**Required work**
Would you retype the listing below word for word, without any of its pictures?

**Data shown**

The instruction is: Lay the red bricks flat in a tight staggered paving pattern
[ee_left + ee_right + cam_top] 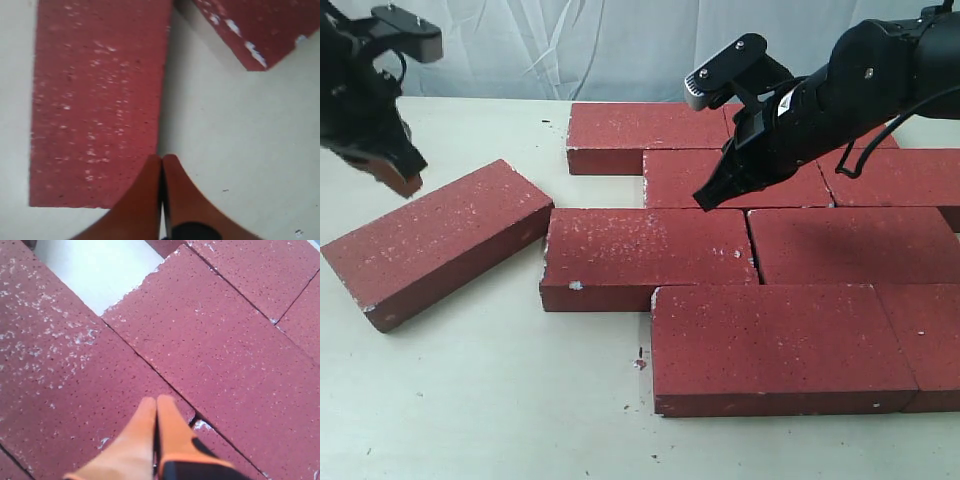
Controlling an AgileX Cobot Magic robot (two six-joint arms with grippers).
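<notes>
Several red bricks lie flat in staggered rows on the table, among them a middle brick [645, 257] and a front brick [775, 345]. One loose brick [435, 240] lies skewed at the left, apart from the rows. My left gripper [398, 182] hovers shut and empty above the table, just past that loose brick's far end; the left wrist view shows its tips [162, 159] over the brick's long edge [97, 100]. My right gripper [705, 200] is shut and empty, low over the paved bricks; its tips [156, 401] sit by a joint between bricks [210, 340].
The cream table [480, 400] shows bare in front and at the left. A pale curtain [600, 45] hangs behind. A small gap of table [100, 270] shows between bricks in the right wrist view. A second brick's corner [255, 30] lies near the loose one.
</notes>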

**Exercise solution**
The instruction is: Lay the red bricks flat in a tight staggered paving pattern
[ee_left + ee_right + cam_top] 
Controlling an AgileX Cobot Magic robot (two six-joint arms with grippers).
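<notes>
Several red bricks lie flat in staggered rows on the table, among them a middle brick [645, 257] and a front brick [775, 345]. One loose brick [435, 240] lies skewed at the left, apart from the rows. My left gripper [398, 182] hovers shut and empty above the table, just past that loose brick's far end; the left wrist view shows its tips [162, 159] over the brick's long edge [97, 100]. My right gripper [705, 200] is shut and empty, low over the paved bricks; its tips [156, 401] sit by a joint between bricks [210, 340].
The cream table [480, 400] shows bare in front and at the left. A pale curtain [600, 45] hangs behind. A small gap of table [100, 270] shows between bricks in the right wrist view. A second brick's corner [255, 30] lies near the loose one.
</notes>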

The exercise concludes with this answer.